Improving inter-process communication costs for `pytorch.distributed`

kernelmethod · March 25, 2021, 6:35pm

Hi there –

TL;DR: I’m running into some performance issues where the inter-process communication cost increases linearly in the number of processes that I spawn, and wanted to know what options are available to improve communication performance.

I’m using PyTorch for a distributed learning application that requires me to create a number of process groups that is ~linear in the number of processes that I’ve created, and I have to perform a decent amount of communication within those groups during the forward and backward passes through my model.
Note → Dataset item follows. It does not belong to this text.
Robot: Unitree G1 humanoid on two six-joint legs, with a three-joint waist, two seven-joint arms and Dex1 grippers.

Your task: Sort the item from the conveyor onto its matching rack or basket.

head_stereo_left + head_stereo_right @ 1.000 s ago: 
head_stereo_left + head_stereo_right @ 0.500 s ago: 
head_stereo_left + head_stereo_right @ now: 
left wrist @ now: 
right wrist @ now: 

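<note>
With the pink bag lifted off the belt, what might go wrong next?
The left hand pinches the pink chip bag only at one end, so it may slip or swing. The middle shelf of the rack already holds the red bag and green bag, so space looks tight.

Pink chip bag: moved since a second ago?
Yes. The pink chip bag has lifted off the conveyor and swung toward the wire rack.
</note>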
Unfortunately, it seems like the cost of communication is increasing linearly in the number of processes I’m using for training, which is negating any performance benefits I’d otherwise be getting by scaling out training across multiple CPUs / GPUs.
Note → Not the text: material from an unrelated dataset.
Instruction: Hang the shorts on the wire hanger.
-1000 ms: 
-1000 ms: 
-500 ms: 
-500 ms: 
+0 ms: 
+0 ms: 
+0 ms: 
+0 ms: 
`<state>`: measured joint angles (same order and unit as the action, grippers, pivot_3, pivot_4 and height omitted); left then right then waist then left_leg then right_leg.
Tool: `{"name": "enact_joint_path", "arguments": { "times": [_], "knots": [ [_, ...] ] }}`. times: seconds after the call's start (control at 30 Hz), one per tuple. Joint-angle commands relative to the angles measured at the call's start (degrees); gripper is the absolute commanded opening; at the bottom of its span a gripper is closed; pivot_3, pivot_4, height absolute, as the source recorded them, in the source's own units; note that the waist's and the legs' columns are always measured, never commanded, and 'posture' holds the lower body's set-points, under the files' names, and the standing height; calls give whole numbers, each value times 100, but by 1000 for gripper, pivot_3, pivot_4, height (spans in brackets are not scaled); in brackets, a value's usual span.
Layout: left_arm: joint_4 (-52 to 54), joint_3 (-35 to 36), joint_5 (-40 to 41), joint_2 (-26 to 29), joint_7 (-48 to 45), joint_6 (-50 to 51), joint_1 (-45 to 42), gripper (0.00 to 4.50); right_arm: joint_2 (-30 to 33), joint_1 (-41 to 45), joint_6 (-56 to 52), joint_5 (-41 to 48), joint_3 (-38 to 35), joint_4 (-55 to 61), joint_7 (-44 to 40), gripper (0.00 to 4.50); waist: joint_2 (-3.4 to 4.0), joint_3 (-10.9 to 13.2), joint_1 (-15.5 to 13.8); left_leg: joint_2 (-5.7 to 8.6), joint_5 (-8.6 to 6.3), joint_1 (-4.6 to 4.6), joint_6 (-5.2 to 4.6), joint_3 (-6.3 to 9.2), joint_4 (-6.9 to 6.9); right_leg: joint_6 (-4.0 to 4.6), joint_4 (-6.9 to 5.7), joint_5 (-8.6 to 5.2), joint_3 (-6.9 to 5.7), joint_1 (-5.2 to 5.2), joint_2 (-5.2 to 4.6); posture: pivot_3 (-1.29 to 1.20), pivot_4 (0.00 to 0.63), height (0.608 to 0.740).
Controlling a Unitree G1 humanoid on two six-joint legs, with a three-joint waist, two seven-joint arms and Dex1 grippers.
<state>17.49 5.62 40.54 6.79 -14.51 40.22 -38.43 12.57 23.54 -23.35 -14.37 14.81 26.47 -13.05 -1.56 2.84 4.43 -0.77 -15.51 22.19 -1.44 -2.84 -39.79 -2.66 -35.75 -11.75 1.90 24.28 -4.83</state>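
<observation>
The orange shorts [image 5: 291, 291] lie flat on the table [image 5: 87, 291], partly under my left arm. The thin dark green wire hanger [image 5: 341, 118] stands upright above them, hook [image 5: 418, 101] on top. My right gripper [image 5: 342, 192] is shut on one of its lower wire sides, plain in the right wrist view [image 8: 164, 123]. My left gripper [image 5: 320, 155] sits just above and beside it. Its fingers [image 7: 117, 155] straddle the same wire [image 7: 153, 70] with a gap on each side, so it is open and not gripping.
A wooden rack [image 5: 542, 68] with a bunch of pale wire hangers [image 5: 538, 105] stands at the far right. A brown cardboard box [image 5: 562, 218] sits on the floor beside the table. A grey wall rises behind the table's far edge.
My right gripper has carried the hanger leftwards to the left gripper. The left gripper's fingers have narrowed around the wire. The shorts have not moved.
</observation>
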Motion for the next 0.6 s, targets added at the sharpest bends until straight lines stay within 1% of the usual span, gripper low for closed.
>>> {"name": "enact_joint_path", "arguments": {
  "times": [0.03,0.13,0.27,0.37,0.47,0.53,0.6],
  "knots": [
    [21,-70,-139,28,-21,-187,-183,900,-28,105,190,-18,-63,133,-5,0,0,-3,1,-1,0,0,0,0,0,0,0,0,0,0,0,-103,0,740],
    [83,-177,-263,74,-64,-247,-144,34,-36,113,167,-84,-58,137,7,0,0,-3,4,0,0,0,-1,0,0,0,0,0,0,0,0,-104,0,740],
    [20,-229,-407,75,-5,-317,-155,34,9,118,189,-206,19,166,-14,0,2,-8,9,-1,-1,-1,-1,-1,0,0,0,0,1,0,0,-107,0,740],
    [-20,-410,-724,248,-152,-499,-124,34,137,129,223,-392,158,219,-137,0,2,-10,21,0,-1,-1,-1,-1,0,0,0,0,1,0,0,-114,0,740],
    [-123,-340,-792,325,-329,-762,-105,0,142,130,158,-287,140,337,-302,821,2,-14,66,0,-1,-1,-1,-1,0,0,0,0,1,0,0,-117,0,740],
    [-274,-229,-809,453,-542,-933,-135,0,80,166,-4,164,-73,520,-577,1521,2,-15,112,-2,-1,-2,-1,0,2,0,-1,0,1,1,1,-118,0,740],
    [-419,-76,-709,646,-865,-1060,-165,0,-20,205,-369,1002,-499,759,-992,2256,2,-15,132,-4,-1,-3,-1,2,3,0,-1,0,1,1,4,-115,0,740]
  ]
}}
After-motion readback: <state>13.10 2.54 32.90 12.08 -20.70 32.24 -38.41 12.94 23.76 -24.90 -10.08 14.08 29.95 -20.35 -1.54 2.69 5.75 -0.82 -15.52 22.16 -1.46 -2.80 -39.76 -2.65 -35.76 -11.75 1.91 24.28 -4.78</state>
Here’s a MWE showing how the communication costs are scaling for me:

import datetime
import os
import sys
import torch
import torch.distributed as dist
import torch.multiprocessing as mp

def target(process_group, n_iters = 1024):
    for _ in range(n_iters):
        x = torch.randn(10, 10)
        dist.all_reduce(x, group=process_group)

def _launch(rank, world_size):
    # Initialize process groups for every pair of consecutive processes

    os.environ["MASTER_ADDR"] = "localhost"
    os.environ["MASTER_PORT"] = "12355"
    dist.init_process_group("gloo", rank=rank, world_size=world_size)

    if world_size % 2 != 0:
        raise ValueError("The world size must be a multiple of 2")

    for i in range(0, world_size, 2):
        new_group = dist.new_group([i, i+1])
        if rank == i or rank == i + 1:
            process_group = new_group

    start = datetime.datetime.now()
    target(process_group)
    end = datetime.datetime.now()

    if rank == 0:
        print(f"Time to run target() = {end - start}")

if __name__ == "__main__":
    if len(sys.argv) != 2:
        raise RuntimeError("Usage: ./test.py <n_process_groups>")

    n_process_groups = int(sys.argv[1])
    world_size = 2 * n_process_groups

    mp.spawn(
        _launch,
        args=(world_size,),
        nprocs=world_size,
        join=True,
    )

Here’s my results when I run the script:

$ for p in {1..8}; do echo -n "p = $p; " && python3 test.py $p; done
p = 1; Time to run target() = 0:00:00.386286
p = 2; Time to run target() = 0:00:00.478979
p = 3; Time to run target() = 0:00:00.728055
p = 4; Time to run target() = 0:00:00.920900
p = 5; Time to run target() = 0:00:01.150142
p = 6; Time to run target() = 0:00:01.505277
p = 7; Time to run target() = 0:00:01.937280
p = 8; Time to run target() = 0:00:02.068987

I’m not surprised that communication performance decreases as the number of processes increases, but I don’t understand why the cost is growing as quickly as it is.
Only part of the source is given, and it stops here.